België is met zijn kleine, open economie erg gevoelig voor ‘schokken’ in de internationale omgeving. Vooral de industriële sectoren die afhankelijk zijn van de uitvoer zijn daardoor kwetsbaar. Dat brengt ongetwijfeld belangrijke en moeilijke uitdagingen met zich mee maar biedt in een aantal gevallen ook kansen.

Hans Dewachter, Chief Economist bij KBC: “Ons basisscenario voor 2024 is er één zonder nieuwe extreme schokken. In zo’n scenario zullen tegen het eind van dit jaar de eerste tekenen van economisch herstel zichtbaar worden.

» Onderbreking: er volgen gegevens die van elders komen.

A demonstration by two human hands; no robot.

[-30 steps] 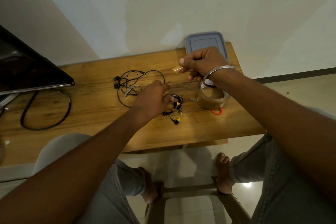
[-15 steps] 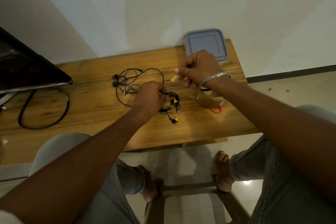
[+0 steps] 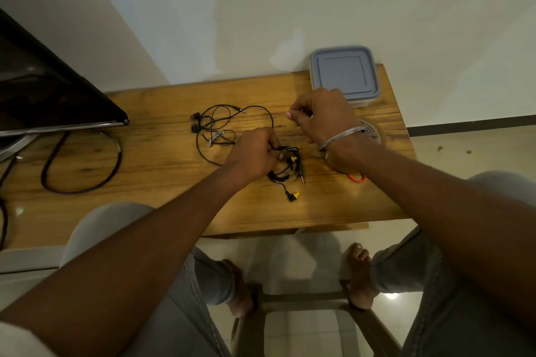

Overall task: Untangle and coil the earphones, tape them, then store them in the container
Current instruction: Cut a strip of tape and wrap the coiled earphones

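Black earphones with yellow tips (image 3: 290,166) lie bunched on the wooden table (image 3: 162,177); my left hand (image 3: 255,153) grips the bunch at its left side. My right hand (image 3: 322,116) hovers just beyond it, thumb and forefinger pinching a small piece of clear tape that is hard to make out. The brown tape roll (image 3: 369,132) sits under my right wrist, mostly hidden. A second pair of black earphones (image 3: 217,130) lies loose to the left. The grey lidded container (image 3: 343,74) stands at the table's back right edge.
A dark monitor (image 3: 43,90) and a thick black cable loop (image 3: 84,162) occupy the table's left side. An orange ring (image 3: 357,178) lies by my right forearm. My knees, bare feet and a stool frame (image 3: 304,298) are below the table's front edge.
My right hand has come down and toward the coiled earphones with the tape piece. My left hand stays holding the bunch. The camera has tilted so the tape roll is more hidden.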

Maar de neerwaartse risico’s voor economische groei blijven wel buitengewoon groot.”

Uitdagende economische omgeving met grote groeiverschillen

De grote economische blokken in de wereld groeien momenteel aan verschillende snelheden. De duidelijke outperformer in 2023 was de VS, met een reële bbp-groei van 2,5%. Die prestatie was vooral toe te schrijven aan de sterk gebleven binnenlandse consumptie en investeringen. China voldeed aan de verwachtingen en overtrof lichtjes de weinig ambitieuze groeidoelstelling van 5% die de Chinese Communistische Partij (CCP) had vooropgesteld. Maar de verhoopte groeispurt als gevolg van de heropening van de economie eind 2022 bleef uit. De eurozone presteerde vorig jaar duidelijk minder goed, met een magere jaargroei van 0,5% voor de muntunie als geheel en zelfs een negatieve groei in Duitsland. België groeide sneller dan de omringende landen en dat ondanks een recessie in de industriële activiteit.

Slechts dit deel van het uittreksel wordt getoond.